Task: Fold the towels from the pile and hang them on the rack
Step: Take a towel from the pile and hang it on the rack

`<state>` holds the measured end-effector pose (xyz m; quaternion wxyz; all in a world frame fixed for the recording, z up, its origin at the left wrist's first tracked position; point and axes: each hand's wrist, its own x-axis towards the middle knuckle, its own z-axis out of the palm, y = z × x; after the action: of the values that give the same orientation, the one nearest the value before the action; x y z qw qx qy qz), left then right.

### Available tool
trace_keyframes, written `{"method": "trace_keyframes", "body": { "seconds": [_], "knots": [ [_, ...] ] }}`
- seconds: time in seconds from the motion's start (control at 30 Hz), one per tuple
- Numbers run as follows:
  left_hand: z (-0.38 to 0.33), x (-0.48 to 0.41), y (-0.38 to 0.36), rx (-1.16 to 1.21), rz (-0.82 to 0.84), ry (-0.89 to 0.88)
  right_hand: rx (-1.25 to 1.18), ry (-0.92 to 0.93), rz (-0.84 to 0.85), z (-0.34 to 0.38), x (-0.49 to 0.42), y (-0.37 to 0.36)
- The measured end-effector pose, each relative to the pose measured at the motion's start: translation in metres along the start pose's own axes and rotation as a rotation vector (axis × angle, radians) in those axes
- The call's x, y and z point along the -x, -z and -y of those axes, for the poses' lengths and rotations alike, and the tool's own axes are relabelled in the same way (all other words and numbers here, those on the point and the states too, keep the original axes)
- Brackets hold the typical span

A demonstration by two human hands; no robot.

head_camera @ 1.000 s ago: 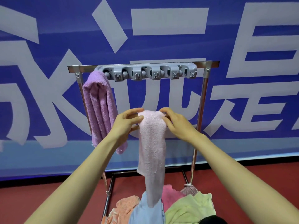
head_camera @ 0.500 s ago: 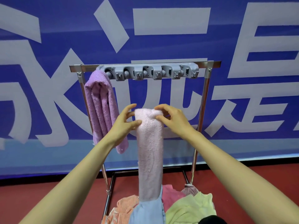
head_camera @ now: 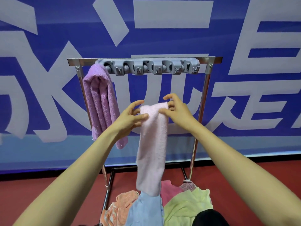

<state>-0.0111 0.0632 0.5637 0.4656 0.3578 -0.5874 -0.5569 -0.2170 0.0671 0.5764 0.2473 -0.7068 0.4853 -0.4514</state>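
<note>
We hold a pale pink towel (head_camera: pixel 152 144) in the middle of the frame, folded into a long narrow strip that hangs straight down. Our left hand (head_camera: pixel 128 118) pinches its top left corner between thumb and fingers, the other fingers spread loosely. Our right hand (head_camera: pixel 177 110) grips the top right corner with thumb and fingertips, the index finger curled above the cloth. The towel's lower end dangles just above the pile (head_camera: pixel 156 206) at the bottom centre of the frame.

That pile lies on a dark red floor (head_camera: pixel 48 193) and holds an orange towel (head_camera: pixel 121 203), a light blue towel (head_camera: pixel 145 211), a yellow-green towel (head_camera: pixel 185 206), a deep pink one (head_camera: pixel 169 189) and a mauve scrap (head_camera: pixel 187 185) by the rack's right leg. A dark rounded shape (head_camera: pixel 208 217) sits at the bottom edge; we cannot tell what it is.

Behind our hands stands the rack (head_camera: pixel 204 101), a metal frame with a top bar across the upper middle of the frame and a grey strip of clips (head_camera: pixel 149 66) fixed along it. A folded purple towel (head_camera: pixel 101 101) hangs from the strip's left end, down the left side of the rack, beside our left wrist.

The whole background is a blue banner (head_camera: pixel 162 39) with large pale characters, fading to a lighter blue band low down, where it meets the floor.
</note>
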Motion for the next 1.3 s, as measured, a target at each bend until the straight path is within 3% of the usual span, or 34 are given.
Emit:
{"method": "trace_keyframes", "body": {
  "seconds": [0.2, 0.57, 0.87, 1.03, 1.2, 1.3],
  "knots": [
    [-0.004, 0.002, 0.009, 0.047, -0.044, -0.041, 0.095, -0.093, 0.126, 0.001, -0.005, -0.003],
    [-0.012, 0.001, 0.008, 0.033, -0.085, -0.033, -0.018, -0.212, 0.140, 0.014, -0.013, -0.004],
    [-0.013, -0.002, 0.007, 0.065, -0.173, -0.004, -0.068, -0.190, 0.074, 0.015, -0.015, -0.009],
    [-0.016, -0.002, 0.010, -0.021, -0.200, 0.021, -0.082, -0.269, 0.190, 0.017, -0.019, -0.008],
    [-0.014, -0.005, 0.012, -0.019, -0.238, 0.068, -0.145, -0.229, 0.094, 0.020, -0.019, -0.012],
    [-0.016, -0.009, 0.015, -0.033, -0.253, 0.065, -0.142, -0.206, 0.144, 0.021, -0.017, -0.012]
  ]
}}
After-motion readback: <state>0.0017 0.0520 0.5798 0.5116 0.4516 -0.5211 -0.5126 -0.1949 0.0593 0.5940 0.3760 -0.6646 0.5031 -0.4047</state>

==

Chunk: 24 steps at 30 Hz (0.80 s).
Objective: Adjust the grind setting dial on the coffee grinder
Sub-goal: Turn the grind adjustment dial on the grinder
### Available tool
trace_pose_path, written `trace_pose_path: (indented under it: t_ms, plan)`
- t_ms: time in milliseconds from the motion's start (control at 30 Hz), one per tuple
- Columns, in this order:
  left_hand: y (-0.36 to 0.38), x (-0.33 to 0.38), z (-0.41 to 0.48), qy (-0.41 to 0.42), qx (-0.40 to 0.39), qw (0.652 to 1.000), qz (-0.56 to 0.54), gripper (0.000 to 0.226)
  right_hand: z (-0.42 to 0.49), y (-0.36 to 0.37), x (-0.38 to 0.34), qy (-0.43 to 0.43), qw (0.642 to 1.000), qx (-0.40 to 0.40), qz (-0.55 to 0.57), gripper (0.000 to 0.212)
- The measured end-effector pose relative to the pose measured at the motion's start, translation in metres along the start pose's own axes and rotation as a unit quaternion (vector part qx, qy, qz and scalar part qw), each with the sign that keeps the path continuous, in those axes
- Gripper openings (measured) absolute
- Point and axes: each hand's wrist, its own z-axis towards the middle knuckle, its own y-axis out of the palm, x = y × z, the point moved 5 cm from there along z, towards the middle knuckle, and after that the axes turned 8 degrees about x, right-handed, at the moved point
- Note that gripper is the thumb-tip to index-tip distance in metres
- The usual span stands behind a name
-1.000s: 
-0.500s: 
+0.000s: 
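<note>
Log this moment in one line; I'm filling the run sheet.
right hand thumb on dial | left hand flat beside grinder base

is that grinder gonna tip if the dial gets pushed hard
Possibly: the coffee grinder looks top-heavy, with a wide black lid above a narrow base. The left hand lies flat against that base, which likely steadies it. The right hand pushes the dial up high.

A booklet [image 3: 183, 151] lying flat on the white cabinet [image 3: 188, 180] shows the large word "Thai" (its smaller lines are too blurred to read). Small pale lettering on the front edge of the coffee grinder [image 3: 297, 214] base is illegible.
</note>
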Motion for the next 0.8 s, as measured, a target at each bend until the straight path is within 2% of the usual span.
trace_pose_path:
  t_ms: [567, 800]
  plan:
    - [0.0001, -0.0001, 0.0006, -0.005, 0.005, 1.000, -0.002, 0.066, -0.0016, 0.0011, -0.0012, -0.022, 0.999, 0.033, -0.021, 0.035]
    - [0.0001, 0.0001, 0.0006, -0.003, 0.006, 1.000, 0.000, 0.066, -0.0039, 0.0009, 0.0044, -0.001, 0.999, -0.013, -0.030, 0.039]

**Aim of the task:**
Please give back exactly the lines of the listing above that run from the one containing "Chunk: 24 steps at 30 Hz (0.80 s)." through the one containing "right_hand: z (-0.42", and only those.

**Task result:**
Chunk: 24 steps at 30 Hz (0.80 s).
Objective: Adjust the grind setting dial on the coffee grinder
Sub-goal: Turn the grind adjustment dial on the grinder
### Available tool
trace_pose_path, written `trace_pose_path: (indented under it: t_ms, plan)`
- t_ms: time in milliseconds from the motion's start (control at 30 Hz), one per tuple
- Columns, in this order:
  left_hand: y (-0.36 to 0.38), x (-0.33 to 0.38), z (-0.41 to 0.48), qy (-0.41 to 0.42), qx (-0.40 to 0.39), qw (0.652 to 1.000), qz (-0.56 to 0.54), gripper (0.000 to 0.226)
  right_hand: z (-0.42 to 0.49), y (-0.36 to 0.37), x (-0.38 to 0.34), qy (-0.43 to 0.43), qw (0.642 to 1.000), qx (-0.40 to 0.40), qz (-0.55 to 0.57), gripper (0.000 to 0.212)

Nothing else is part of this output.